Stella Morabito has a very insightful post up at The Federalist today, entitled, 13 Ways Public Schools Incubate Mental Instability In Kids, and cuts to the foundations of the cause for public school violence. Forced conformity, conveyor-belt mass education, and the “gen pop” environment that breeds identical hierarchical dynamics as those found in US prisons. And that’s something that should be plainly faced up to: the public school environment and the prison environment are almost identical. Kids form cliques and gangs, enforce social acceptance or ostracization, and learn to be brutal to each other out of necessity in order to survive this environment.

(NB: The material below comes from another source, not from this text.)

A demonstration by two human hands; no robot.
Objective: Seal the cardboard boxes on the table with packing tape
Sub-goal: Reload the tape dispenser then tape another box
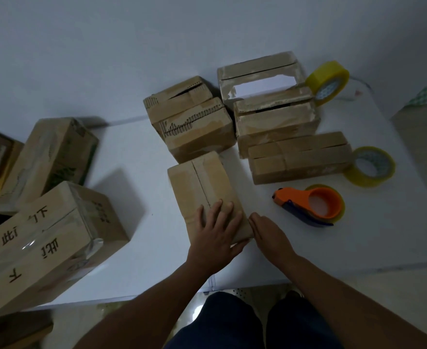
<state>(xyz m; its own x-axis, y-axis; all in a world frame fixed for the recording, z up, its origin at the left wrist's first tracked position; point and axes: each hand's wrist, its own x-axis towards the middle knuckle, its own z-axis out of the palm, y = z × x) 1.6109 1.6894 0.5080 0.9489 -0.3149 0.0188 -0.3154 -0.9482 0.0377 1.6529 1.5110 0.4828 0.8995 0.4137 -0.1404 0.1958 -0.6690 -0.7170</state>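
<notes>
A small cardboard box (pixel 202 182) lies in the middle of the white table (pixel 137 152), its two top flaps meeting along a seam. My left hand (pixel 216 235) presses flat on its near end with the fingers spread. My right hand (pixel 270 235) lies with straight fingers against the box's near right corner. An orange tape dispenser (pixel 313 205) loaded with yellowish tape rests to the right of both hands. Two loose rolls of yellowish packing tape sit further right, one lying flat (pixel 371 166) and one standing on edge (pixel 329 81).
Several more small cardboard boxes stand behind, including a torn-edged one (pixel 194 127) and a long flat one (pixel 298 157). A taped box with black writing (pixel 43 243) fills the left front. Another printed box (pixel 48 159) lies behind it. My legs show below the table's edge.
</notes>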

But these giant schools also do something else, something far more sinister: they condition children to accept total surveillance at a young age. Schools are basically laboratories for total surveillance, with our kids the test subjects. Rather than a means to teach them the basics of reading, writing, and arithmetic, which would require around a mere 100 hours of attentive instruction, as Morabito explains, our kids are subjected to 17,000 hours inside a warped mini-Police State, only to emerge as adults believing their treatment within those confines can and should be applied to all of society.
The brutal enforcement of conformity among adolescent peers who are confined within an artificial environment for 8 hours every day for years is mentally and emotionally crippling for kids. And we wonder why they go nuts and either commit suicide or shoot up a school.